How do you create a Language Technology company worth USD $20 million in eight years? Ans: Invest $80 million. Such was the fate of Idiom Technologies, the apparent market leader in Translation Management Systems which sold out to SDL for $21.4 million after receiving combined investment rounds of nearly four times that amount. More recently SDL acquired Machine Translation vendor Language Weaver for $42.5 million. The Weaver's $12.2M of revenue for the calendar year ending 2009 included a loss of $1.0 million.

Why the massive gulf in valuations? Both companies sold language technology and both companies made losses. The difference lies in perception. And dreams.

TMS is a technology that is hard to define and understand. Even its name has changed over the years, being the technology formerly known as “GMS” or “GCMS”. Whatever the acronym, the TMS promise of automating Translation Management is not easy to grasp and remains difficult in practice to fully realize. The potential valuation of MT, if it can deliver quality, is far higher than the total annual value of the localization industry (more than USD $20 billion). Never mind that MT is a long way from delivering on its promise, just the chance of being part of the dream technology draws valuations that far exceed those of lowly automation software.

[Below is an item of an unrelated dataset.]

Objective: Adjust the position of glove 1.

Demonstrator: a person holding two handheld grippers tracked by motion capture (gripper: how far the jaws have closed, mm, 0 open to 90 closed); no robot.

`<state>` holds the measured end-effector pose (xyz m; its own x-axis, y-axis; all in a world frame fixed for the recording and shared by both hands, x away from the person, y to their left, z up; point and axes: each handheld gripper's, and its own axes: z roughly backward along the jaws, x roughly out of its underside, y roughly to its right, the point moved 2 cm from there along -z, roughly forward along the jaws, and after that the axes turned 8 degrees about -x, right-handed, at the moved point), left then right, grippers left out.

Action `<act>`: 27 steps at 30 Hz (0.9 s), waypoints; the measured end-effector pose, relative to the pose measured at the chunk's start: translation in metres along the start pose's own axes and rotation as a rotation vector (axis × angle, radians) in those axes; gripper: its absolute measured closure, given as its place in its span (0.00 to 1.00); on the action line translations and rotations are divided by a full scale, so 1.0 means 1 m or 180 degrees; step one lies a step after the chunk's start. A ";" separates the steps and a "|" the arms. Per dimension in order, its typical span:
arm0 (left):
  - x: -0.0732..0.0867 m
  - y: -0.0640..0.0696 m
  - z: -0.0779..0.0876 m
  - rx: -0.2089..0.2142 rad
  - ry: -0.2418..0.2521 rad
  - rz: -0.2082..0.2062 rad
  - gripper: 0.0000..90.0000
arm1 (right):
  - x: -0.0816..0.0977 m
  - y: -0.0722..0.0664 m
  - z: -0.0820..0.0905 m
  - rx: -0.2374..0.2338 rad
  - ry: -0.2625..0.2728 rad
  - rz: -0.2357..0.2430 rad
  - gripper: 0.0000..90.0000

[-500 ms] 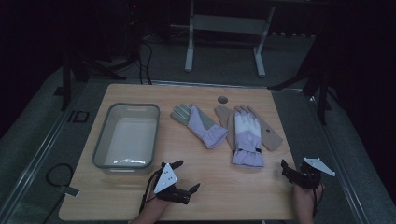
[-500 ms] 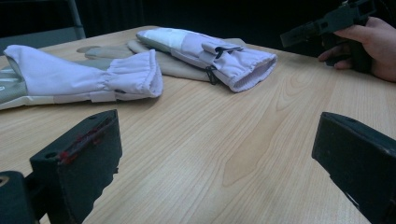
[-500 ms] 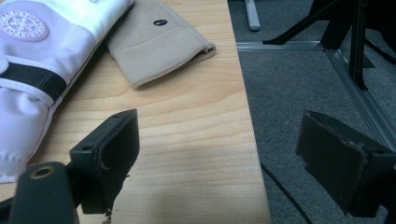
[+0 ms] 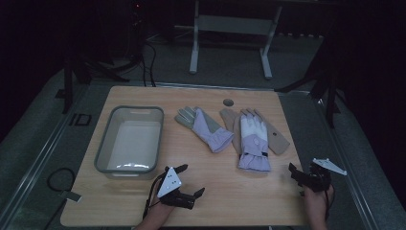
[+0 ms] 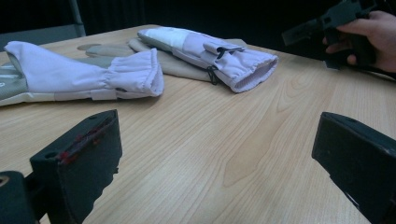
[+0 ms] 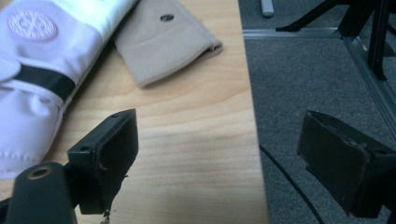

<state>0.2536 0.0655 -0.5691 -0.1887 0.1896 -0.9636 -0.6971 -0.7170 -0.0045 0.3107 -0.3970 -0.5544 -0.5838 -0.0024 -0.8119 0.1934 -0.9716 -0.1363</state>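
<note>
Centrally on the pale wood-grain table (image 4: 210,201) lie two soft lilac-and-white fabric gloves (image 4: 252,140) over flat beige ones, right of a rounded grey plastic tub (image 4: 128,139). Near, the left gripper (image 4: 188,182) and right gripper (image 4: 296,173) hover with jaws spread, holding nothing.

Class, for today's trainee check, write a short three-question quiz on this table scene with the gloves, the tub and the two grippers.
1. True or false: the grey tub holds a glove.
2. What lies under the right-hand glove? A) beige glove B) towel C) lid
3. Fill in: both the left gripper and the right gripper have jaws that are ____.

Key: 1 false; 2 A; 3 open.
</note>
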 end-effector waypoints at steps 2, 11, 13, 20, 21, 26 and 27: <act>0.000 0.000 0.000 0.0003 -0.0002 0.0000 0.02 | -0.003 -0.001 0.004 0.0002 0.0035 0.0010 0.14; 0.000 0.000 0.000 0.0001 0.0002 0.0011 0.02 | -0.034 -0.014 0.019 -0.0207 0.0148 0.0163 0.14; 0.000 0.000 0.000 0.0002 -0.0002 0.0009 0.02 | -0.045 -0.020 0.021 -0.0230 0.0166 0.0275 0.13; 0.000 -0.001 0.000 0.0007 -0.0006 0.0035 0.02 | -0.083 -0.044 0.026 -0.0376 0.0221 0.0551 0.16; 0.000 -0.001 0.000 0.0009 -0.0007 0.0039 0.02 | -0.088 -0.048 0.027 -0.0369 0.0268 0.0579 0.16; 0.000 0.000 0.000 0.0014 0.0000 0.0034 0.02 | -0.109 -0.070 0.025 -0.0414 0.0344 0.0748 0.18; 0.000 0.000 0.000 0.0019 -0.0003 0.0029 0.02 | -0.115 -0.077 0.021 -0.0582 0.0295 0.0736 0.16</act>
<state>0.2539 0.0654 -0.5692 -0.1957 0.1838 -0.9633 -0.6994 -0.7147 0.0057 0.3466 -0.3267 -0.4392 -0.4349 -0.1888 -0.8805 0.4565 -0.8891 -0.0348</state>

Which brings us to the Languages Services Providers. Lionbridge is by some margin the largest LSP with over USD $400 million in annual revenues, growing higher every year. What stratospheric valuation would be placed on the market leader in a fast growing industry?

Since it is listed on the NASDAQ we know the answer: six months of revenues.

This miserable valuation affects the market worth of every LSP that has tried to raise funds. If the market leader is only worth 0.5 times revenues, why would any similar company be worth more? It's not as if Lionbridge always makes losses, it often strings back to back quarters of profit, before the familiar report of losses due to “one time charges” “currency movements” and “restructuring”.

Why is Our Industry Leader in Such Bad Shape?

My guess:

  • The company was built by round after round of mergers. Despite all the restructuring their revenue per employee numbers suggests that there is still more to cut.
  • Lionbridge's approach to technology changes every year. They spend less than 1% of revenues on R&D and did not follow SDL in making many acquisitions of technologies (of course they did not have the cash to do this). They used technology partners then developed their own, then opened that technology to everyone with Geoworkz.com. Seems that they have not settled on a strategy.
  • Large production operations in China and India have not really cut costs or won new clients. Labor costs in both countries are rising at over 15% per annum and the cultural and practical barriers to efficiency are significant. We don't see that much revenues are being generated in those countries either.
  • Lionbridge has a greater range of services with ambition throughout the content creation cycle. This vision is much harder to implement than rival SDL which tends to offer lower rates and uses its size and ownership of technology as crude but effective weapons.

Can Lionbridge solve its problems and be consistently profitable? We hope so, but for now we see the fastest growth in mid-sized companies like Andovar who can offer lower rates than Lionbridge while enjoying comfortable profits.